Figure 1 presents the average response rates of fully completed questionnaires of the DizzyQuest. The response rates were 90% for the morning-questionnaire, 62% for the within-day-questionnaire and 87% for the evening-questionnaire. The response rates of the morning, day and evening questionnaires were significantly different from the desired a priori defined response rate of > 50% (p < 0.001) respectively.

The DizzyQuest enables the opportunity to give additional insights in fluctuation of symptoms during a specific time period (e.g., day or week), and to investigate the appearance of symptoms in relation to psychosocial context (Table 2). Figure 2a, b present examples of the association of imbalance and general well-being during a day (Fig. 2a) and a month (Fig. 2b) in a patient with Menière’s disease, as a representative sample of results obtained in this study. Figure 3 presents the average scores of all 10 administered within-day-questionnaires during six consecutive days regarding imbalance and general well-being in the same patient. These figures show that with the DizzyQuest, it is possible to calculate correlations between the appearance of symptoms and their context, on an individual and group level (see below “Appearance of neuro-otological symptoms in relation to psychosocial context”).

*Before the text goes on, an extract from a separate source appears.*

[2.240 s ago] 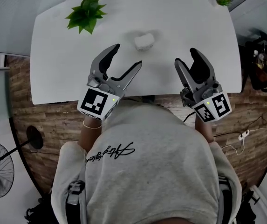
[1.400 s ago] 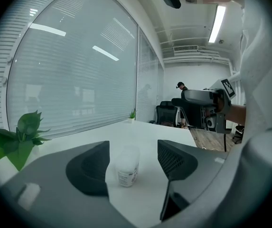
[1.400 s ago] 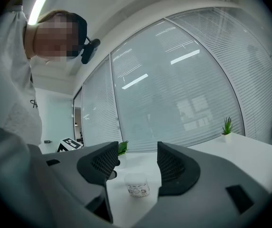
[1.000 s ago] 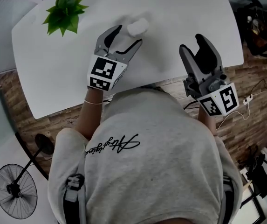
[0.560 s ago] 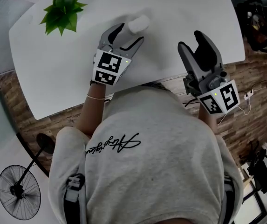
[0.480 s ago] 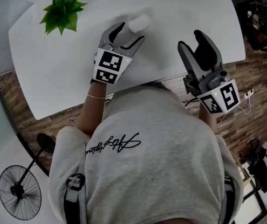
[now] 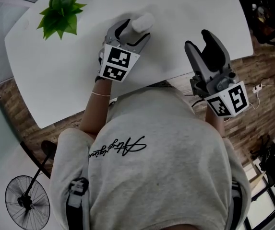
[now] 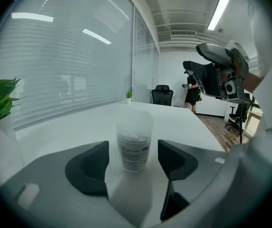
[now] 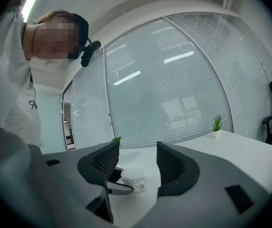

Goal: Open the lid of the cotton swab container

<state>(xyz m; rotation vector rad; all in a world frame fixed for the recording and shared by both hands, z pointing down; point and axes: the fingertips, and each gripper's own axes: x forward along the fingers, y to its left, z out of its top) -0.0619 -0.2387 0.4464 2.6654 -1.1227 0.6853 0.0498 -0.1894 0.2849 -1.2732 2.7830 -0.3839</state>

A subset of the study population was loss-to-follow-up. This implies that results are only a reflection of the patients that completed the whole 4-week study period. Whether this has induced any selection bias, cannot be ruled out. Furthermore, completing the questionnaires might take some time, especially in the beginning. However, bothersome time consumption was not measured in this study. After familiarization with the questionnaires, time to complete each questionnaire dropped to on average 2 min, according to the patients’ feedback.

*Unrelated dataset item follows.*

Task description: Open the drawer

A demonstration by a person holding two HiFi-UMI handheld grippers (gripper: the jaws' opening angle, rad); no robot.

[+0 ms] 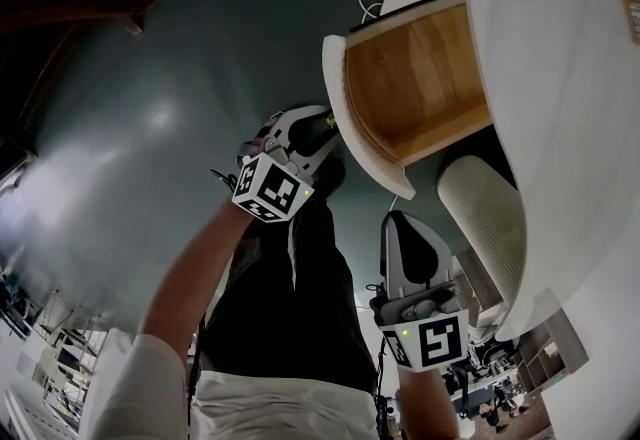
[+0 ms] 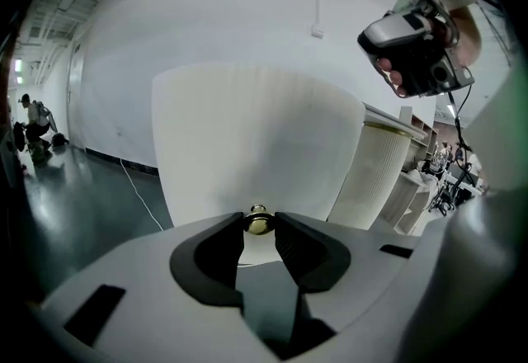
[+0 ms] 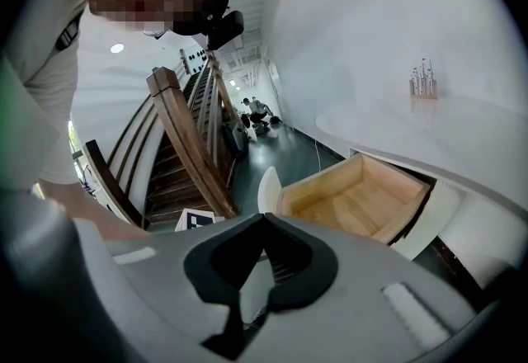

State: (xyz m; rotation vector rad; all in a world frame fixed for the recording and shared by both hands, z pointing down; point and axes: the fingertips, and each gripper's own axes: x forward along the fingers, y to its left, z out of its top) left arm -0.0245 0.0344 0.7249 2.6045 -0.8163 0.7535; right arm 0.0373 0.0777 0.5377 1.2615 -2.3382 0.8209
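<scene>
Two claws. Left gripper (image 2: pixel 258 219) part-closed, pads clamped on the brass knob (image 2: pixel 258 226) of the open drawer (image 1: pixel 372 78). Right gripper (image 3: pixel 262 218) empty, tips touching.

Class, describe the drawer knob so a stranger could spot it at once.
Find the white curved desk; its one open drawer shows pale wood inside. On the drawer's white front sits the small knob: round, shiny brass among white surfaces, held by the left gripper.
</scene>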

In this first article about the DizzyQuest, it would have been preferred to also report on its content and construct validity. However, since the development of the DizzyQuest was a very long and thorough process according to the COSMIN guidelines [60], it was decided to report this separately in an article fully devoted to the validity of the DizzyQuest (manuscript in preparation).

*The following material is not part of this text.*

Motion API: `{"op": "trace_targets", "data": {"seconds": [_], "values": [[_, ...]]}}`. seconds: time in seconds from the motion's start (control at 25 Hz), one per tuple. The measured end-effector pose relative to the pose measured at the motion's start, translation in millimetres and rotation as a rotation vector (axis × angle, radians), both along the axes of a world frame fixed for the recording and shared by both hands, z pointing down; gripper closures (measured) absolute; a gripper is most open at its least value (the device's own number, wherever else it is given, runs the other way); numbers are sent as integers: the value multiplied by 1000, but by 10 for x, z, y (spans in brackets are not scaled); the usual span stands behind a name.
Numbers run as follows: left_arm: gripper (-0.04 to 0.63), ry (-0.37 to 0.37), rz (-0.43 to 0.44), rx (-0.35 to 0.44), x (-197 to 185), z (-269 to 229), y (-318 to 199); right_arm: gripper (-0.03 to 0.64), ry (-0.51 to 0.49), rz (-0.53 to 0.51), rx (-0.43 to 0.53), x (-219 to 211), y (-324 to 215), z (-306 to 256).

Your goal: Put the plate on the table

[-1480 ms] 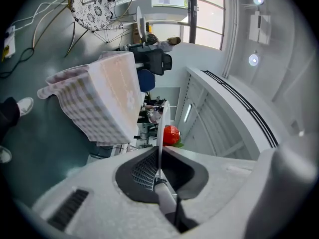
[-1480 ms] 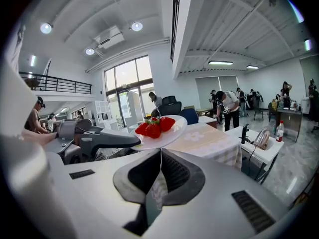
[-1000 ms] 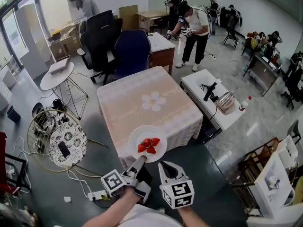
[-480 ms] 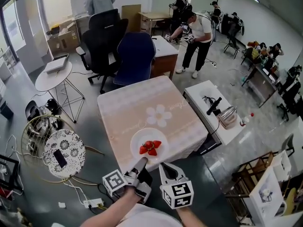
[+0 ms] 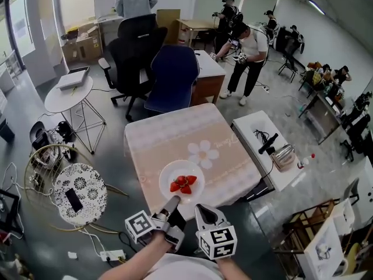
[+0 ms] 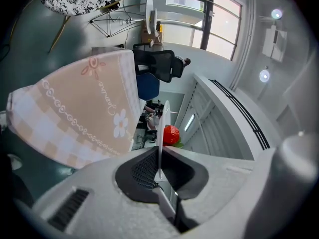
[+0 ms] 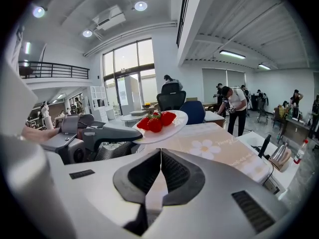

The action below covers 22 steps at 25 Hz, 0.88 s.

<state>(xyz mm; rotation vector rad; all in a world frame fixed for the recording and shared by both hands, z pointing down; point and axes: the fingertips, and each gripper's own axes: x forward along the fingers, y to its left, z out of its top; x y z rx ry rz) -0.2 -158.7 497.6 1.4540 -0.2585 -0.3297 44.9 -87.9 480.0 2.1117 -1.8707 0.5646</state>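
Observation:
A white plate [image 5: 169, 174] carrying red strawberries [image 5: 183, 184] hangs level over the near edge of the pink-clothed table [image 5: 175, 136]. My left gripper [image 5: 173, 203] is shut on the plate's near rim. In the left gripper view the plate [image 6: 160, 128] runs edge-on between the pads, with a strawberry [image 6: 171, 134] beside it. My right gripper [image 5: 201, 210] hovers just right of the left one, shut and empty. Its own view shows the plate [image 7: 172, 127] ahead and to the left, above the table [image 7: 224, 151], with the left gripper [image 7: 107, 133] holding it.
Behind the table stand a blue chair [image 5: 173, 77] and a black chair [image 5: 137, 51]. To the right is a low white table [image 5: 259, 150] with a metal appliance [image 5: 284, 156]. At the left are a patterned round stool [image 5: 81, 191] and a wire basket [image 5: 41, 168]. People stand at the back.
The table has drawn nearer in the head view, and the plate in my left gripper has moved from just before its near edge to over it. Both grippers stay shut.

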Motion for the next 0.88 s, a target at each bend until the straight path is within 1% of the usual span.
{"op": "trace_targets", "data": {"seconds": [0.24, 0.36, 0.52, 0.68, 0.88], "values": [[578, -15, -33, 2, -60, 69, -177, 612, 3, -41, 5, -39, -232, 17], [578, -17, -56, 0, -48, 61, -256, 612, -2, -67, 6, -4, -335, 28], [578, -37, -101, 3, -26, 88, -401, 612, -14, -115, 13, 81, -515, 70], [578, -56, -167, 8, 64, 78, -565, 612, -21, -182, 25, 208, -701, 44], [578, -67, -230, 3, 285, 133, -712, 612, -53, -254, 22, 437, -915, 100]]}}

To fully capture symptoms of patients and their psychosocial context, focus groups were recently conducted, in which the questionnaires were discussed in a standardized way [56, 61]. Patients and doctors got the opportunity to include, exclude and rephrase questionnaire items. These results will be implemented in the updated version of the DizzyQuest. Furthermore, the DizzyQuest should also be validated, including comparison to currently used questionnaires like the DHI and HADS (concurrent validity), and it should be translated into multiple languages. Preliminary observations showed in some cases discrepancies between reported symptoms in the within-day-questionnaire and the evening-questionnaire (data not shown). This is probably due to the different nature of the questionnaires (momentary versus retrospective design) and their timing (multiple times a day versus only one time during the evening).

Moreover, recent technological innovations resulted in portable hearing tests [62], video-oculography goggles for home use [63] and wearable movement sensors [64]. Simultaneous data-acquisition of these devices in combination with the DizzyQuest during daily life, might result in clinically useful insights regarding the correlation between subjective symptoms and objective measurements in patients with vestibular disorders. Finally, it should be noted that the frequency of administering the DizzyQuest questionnaires is not fixed. For example, in this study the within-day-questionnaire was administered 10 times a day for 1 week. However, this could be changed to e.g., 6 times a day for 2 weeks. Currently, two versions of the DizzyQuest are being developed for use in the near future: an updated extensive version for research including all questionnaires mentioned in this study, and a short DizzyQuest including only the evening- and attack-questionnaire. This latter should be able to serve as a standardized vestibular diary with relatively little retrospectivity, but without the burden of the within-day-questionnaire. However, it should be noted that not using momentary assessments might decrease the sensitivity and the ability to investigate symptom appearance in relation to psychosocial context [65].